When you know that so many claims in the book are unreliable, it becomes very difficult to trust anything Rosin says. That is frustrating, because had the research and statistics been reported accurately, the issues she wants to address would have been no less compelling. The relative underachievement of boys and men in education and employment is indeeed a hugely pressing concern. The changing roles of women in the workplace and family may be the most significant sociological phenomenon of our times. The impacts of changing gender roles upon criminality and sexual habits are fascinating. This pudding has quite enough eggs already.
Rosin adopts the cloak of observer rather than polemicist. In the New York Times, Jennifer Homans criticised the book for being ‘carelessly apolitical‘ but I disagree – a Panglossian acceptance of the status quo is a political stance. A running theme through the book is that if women can learn the rules and play the game of turbocharged neoliberal capitalism, they can succeed in anything and everything. Rosin argues that the continuing predominance of men at the pinnacle of power – in politics, industry, business and culture – is the last gasp of patriarchy and destined to crumble. This betrays a spectacularly naive view of how true power is attained and retained. She also, perhaps unwittingly, suggests that if women of all social classes, nationalities and backgrounds are prepared to put up with sexual harassment and sexist environments in the workplace, sacrifice relationships with their partners and their children and work like huskies from dawn until midnight, then the world is their pearl-bearing oyster. I can’t be the only one to find this message less inspirational than deeply depressing. Parallel to this runs the implication that men’s underachievement is of their own making, not enough males are prepared to devote their lives to chasing every position, every promotion, every penny, whatever the cost to their personal lives. Rosin never explicitly states that modern men are just too lazy, but that is the portrait she paints. For women and men alike, the problem is not that we don’t know the rules of the game, but that the rules of the game stink.

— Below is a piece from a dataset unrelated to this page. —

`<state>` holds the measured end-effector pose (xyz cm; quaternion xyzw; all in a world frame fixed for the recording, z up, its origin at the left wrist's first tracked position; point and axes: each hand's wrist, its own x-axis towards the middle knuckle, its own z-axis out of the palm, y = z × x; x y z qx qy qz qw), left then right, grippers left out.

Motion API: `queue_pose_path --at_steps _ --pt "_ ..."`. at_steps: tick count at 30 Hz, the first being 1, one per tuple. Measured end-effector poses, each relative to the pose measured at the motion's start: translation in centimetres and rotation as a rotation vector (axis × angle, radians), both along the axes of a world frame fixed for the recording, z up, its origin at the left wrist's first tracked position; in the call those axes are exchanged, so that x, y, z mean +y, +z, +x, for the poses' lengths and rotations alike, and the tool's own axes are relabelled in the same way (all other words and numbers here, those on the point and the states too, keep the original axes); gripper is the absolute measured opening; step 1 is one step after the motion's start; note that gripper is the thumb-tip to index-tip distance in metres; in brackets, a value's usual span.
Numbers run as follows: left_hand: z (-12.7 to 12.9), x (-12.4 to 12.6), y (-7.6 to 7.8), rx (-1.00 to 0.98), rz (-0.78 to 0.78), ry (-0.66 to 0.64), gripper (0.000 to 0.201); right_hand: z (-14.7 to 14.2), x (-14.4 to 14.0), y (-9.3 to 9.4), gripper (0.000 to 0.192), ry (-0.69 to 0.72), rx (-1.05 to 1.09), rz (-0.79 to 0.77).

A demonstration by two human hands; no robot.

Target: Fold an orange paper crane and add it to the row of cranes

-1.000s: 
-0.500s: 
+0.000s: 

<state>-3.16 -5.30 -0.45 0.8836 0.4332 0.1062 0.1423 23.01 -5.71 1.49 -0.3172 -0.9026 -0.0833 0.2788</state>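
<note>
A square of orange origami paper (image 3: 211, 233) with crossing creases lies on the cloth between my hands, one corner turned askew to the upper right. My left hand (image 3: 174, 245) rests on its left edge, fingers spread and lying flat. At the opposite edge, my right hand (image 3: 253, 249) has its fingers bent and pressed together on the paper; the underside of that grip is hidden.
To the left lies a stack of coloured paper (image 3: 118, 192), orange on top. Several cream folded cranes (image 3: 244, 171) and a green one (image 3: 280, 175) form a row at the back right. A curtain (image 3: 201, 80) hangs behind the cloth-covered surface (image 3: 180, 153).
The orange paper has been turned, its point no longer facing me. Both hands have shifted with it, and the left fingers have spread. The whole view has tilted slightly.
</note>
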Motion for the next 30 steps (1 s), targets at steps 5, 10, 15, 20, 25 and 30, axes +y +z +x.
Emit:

Reappraising and reinventing our gender roles will be one of the greatest challenges of the 21st century. Passing legislation against discrimination and introducing family friendly policies is the easy bit. Adapting our cultures, our identities, our social habits and our deeply entrenched beliefs about the nature and expression of gender will take far, far longer. The End of Men conveys a sigh of resignation about our newly configured world, when what is needed is an alarm call. It is entirely unacceptable that generations of young men are considered increasingly obsolete by economics, society and themselves. Rosin seems to recognise this problem while also contributing to it.
The year is 2012, and the worm has not yet turned, although it is certainly wriggling in some very interesting directions. For all its shortcomings, Rosin’s book should be welcomed as a spark to an essential discussion. This is not the End of Men, but it may be the beginning of a vitally important debate.